Bupati Ketapang Apresiasi Dibukanya Pabrik Pengelolaan TBS

Bupati Ketapang Apresiasi Dibukanya Pabrik Pengelolaan TBS

192
BERBAGI
Foto: Peresmian pabrik pengelolaan sawit di Ketapang/Ras

Ketapang, thetanjungpuratimes.com – Bupati Ketapang, Martin Rantan mengatakan dengan beroperasinya pabrik pengolahan TBS ini mengandung makna yang begitu besar bagi Kabupaten Ketapang.

“Pertama kita memotivasi seluruh jajaran seluruh unsur yang terlibat di Kabupaten Ketapang ini untuk maju, selanjutnya proses perizinan kebun kelapa sawit, mulai dari diberikan arahan lahan izin lokasi, izin usaha perkebunan sampai HGU dan mereka diharapkan bisa sampai membangun pabrik kelapa sawit, disatu sisi perusahaan harus mampu maju sampai akhirnya melakukan eksport dan pemasaran CPO,” jelasnya saat meresmikan pabrik sawit, Selasa (6/12).

Dirinya berharap, masyarakat Kabupaten Ketapang memperoleh kemajuan juga dengan berdirinya perkebunan dan pabrik kelapa sawit tersebut, sehingga sejalan dengan program Pemerintah Kabupaten Ketapang saat ini akan melakukan program peningkatan perekonomian masyarakat.

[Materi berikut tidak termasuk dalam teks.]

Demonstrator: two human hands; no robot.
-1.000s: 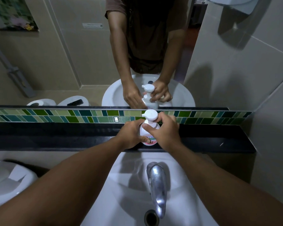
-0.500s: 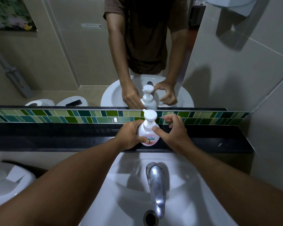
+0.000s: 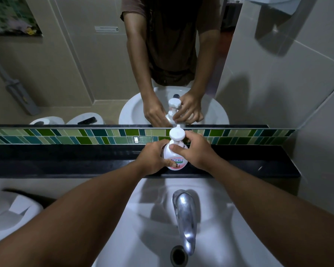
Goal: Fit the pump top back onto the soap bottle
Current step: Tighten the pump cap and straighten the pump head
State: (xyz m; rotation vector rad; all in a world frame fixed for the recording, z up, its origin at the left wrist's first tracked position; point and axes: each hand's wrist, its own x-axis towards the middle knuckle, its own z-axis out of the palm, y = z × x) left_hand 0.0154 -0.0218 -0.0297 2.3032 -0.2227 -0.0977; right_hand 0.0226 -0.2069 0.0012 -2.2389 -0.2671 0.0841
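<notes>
Right hand point(image 3: 198, 151) back at pump top point(image 3: 177, 134) collar, fingers pinching again; left hand point(image 3: 152, 158) clenched round soap bottle point(image 3: 175, 157); tightening probably nearly done.

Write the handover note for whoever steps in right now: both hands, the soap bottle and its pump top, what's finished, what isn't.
Left hand: wrapped around the soap bottle, steadying it upright on the black ledge behind the sink.
Right hand: thumb and fingers on the bottle's neck, just under the pump top.
Done: pump top sits on the bottle, upright.
Left: whether it is fully tight cannot be told from here; finish tightening it, check, then let go.
</notes>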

“Artinya kita tetap memberikan izin kepada investasi tetapi kita juga membuka keran kepada masyarakat yang mempunyai lahan untuk menjadi plasma mandiri “ kata Bupati.

Dengan demikian menurutnya akan ada masyarakat yang mampu memiliki kebun sendiri, dan akan memberikan kesempatan kepada masyarakat yang memiliki lahan disekitar perkebunan akan tumbuh dan berkembang bukan hanya para pemilik izin-izin besar perkebunan.

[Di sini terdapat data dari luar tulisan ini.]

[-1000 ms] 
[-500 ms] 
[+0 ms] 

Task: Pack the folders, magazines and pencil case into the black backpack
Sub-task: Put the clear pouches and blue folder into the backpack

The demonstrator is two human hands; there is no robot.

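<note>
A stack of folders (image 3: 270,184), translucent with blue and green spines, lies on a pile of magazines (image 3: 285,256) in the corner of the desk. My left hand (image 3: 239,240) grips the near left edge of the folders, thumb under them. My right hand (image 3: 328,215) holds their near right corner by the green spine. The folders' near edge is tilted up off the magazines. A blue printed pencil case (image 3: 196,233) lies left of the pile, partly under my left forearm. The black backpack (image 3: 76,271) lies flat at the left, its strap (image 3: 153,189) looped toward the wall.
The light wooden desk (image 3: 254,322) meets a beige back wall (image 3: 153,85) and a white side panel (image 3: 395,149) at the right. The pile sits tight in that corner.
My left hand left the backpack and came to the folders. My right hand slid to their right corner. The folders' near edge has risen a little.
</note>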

Namun Bupati mengingatkan kepada masyarakat jangan mengambil lahan dalam areal HGU, termasuk jangan mengambil lahan dalam kawasan hutan apalagi disiktar kebuan ada kawasan Taman Nasional Gunung Palung (TNGP).

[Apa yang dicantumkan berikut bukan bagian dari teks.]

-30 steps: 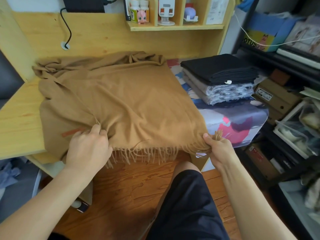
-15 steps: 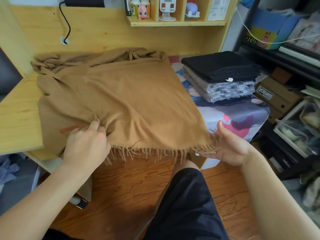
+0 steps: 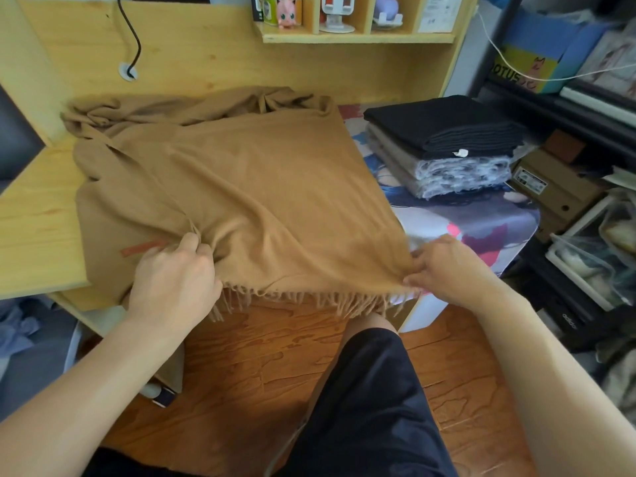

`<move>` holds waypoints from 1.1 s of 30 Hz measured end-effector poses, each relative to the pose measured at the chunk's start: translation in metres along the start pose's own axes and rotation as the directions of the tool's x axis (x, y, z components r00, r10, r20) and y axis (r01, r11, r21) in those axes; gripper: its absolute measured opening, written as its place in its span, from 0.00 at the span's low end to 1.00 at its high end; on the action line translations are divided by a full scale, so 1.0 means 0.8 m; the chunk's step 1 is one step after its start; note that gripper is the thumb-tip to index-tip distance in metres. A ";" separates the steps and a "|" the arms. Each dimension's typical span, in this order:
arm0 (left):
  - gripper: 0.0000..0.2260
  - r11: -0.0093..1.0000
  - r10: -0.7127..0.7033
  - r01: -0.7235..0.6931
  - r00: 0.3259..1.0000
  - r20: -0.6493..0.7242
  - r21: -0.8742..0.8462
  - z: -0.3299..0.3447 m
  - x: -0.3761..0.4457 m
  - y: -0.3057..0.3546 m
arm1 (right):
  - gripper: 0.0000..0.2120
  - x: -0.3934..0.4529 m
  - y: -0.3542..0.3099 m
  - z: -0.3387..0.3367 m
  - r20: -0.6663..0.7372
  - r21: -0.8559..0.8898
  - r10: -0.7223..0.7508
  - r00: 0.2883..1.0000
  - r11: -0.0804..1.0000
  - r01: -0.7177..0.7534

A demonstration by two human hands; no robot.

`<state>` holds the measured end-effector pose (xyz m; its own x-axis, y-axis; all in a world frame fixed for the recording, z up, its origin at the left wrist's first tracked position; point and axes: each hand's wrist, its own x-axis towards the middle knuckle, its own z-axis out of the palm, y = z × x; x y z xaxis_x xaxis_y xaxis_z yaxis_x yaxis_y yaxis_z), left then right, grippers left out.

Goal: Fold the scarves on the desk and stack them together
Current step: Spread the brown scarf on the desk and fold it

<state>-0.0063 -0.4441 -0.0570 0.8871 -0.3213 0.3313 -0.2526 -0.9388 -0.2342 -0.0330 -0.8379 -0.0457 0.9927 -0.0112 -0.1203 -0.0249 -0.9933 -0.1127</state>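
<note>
Your left hand (image 3: 175,280) grips the tan scarf (image 3: 247,187) at its fringed near edge; your right hand (image 3: 451,270) pinches its near right corner; scarf spread on desk (image 3: 31,228), folded stack (image 3: 444,146) just right of it.

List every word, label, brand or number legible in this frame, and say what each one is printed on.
"OTUS", its start cut off: blue and yellow box on the right-hand shelf.
"adidas", dim and uncertain: black box low on the right.
Red tag on the tan scarf: too blurred to read.
White label on the cardboard box: too small to read.
White packaging on the desk shelf: print too small to read.
</note>
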 end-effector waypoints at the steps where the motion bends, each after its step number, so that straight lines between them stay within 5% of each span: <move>1: 0.11 1.000 -0.001 0.001 1.000 0.007 -0.001 0.001 0.000 0.000 | 0.12 -0.002 -0.005 -0.004 -0.058 0.070 -0.011 0.998 0.997 0.015; 2: 0.12 1.000 -0.001 0.002 1.000 0.010 -0.005 0.001 0.001 0.000 | 0.10 -0.007 -0.009 -0.009 -0.088 0.311 0.022 0.996 0.950 0.006; 4: 0.12 1.000 -0.003 0.003 1.000 0.012 -0.014 0.000 0.000 0.000 | 0.12 -0.012 -0.014 -0.013 -0.008 0.792 0.074 0.997 0.609 -0.039; 6: 0.12 1.000 -0.007 0.008 1.000 0.018 -0.013 -0.001 0.000 0.001 | 0.16 -0.016 -0.014 -0.006 0.039 0.966 0.081 0.996 0.253 -0.058; 8: 0.12 1.000 -0.012 0.012 1.000 0.021 -0.014 -0.002 0.000 0.001 | 0.16 -0.019 -0.015 0.006 0.060 0.991 0.137 0.989 0.114 -0.076; 15: 0.10 1.000 -0.002 0.002 1.000 0.011 -0.009 -0.001 0.000 0.000 | 0.12 -0.034 -0.018 0.030 0.096 0.945 0.209 0.973 0.288 -0.155; 24: 0.13 1.000 -0.008 0.009 0.997 0.075 -0.016 -0.004 -0.001 0.001 | 0.11 -0.038 -0.011 0.036 0.162 0.920 0.250 0.955 0.312 -0.238; 29: 0.14 1.000 0.000 0.001 0.993 0.117 -0.015 -0.011 -0.007 -0.005 | 0.13 -0.036 -0.008 0.032 0.196 0.962 0.353 0.915 0.112 -0.249; 33: 0.14 1.000 0.009 -0.010 0.993 0.116 0.004 -0.013 -0.012 -0.009 | 0.16 -0.028 -0.017 0.041 0.356 0.924 0.374 0.856 -0.280 -0.261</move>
<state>-0.0169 -0.4357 -0.0491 0.9236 -0.3134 0.2210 -0.2596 -0.9351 -0.2411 -0.0589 -0.8202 -0.0734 0.7988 -0.3404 -0.4960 -0.3618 0.3868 -0.8482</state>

“Lahan yang boleh menjadi milik masyarakat yang status lahannya APL tidak berada dalam kawasan hutan apalagi areal TNGP juga tidak dalam konsesi PT KAL,” jelasnya.

Dikatakannya, perusahaan juga harus mendapat keuntungan bagi perusahaan, dan kemakmuran kesejahteraan bagi koperasi dan anggota plasma koperasi dan jangan mengabaikan peran Pemerintah yang telah memberikan pasilitas izin, juga bantuan hal hal yang bersifat sosial atau program CSR.

Bupati menyampaikan juga bahwa intasni terkait terus melakukan monitoring terkait amdal dan sebagainya, sementara kata Dia Pemkab siap membantu perusahaan ini bila mana kemudian hari terjadi sesuatu yang mengganggu keberlangsungan operasi perusahaan.

Direktur PT Kayong Argo Lestari (KAL) Gheeta Govindan mengatakan pabrik pengolahan tandan buah segar kelapa sawit berkapasitas 90 ton perjam merupakan pembangunan fasilitas pengolahan yang sejalan dengan pertumbuhan kelapa sawit dari kebun inti, mitra perusahaan dan kebun masyarakat.

“Kegiatan ini terwujud atas dukungan seluruh pemangku kepentingn Bupati dan jajaran Pemerintah Kabupaten Ketapang,” katanya, katanya.

Dirinya merasa bangga, dan mengapresiasi bahwa sinergi antar bagian membuat pembangunan fasilitas ini berjalan sesuai rencana.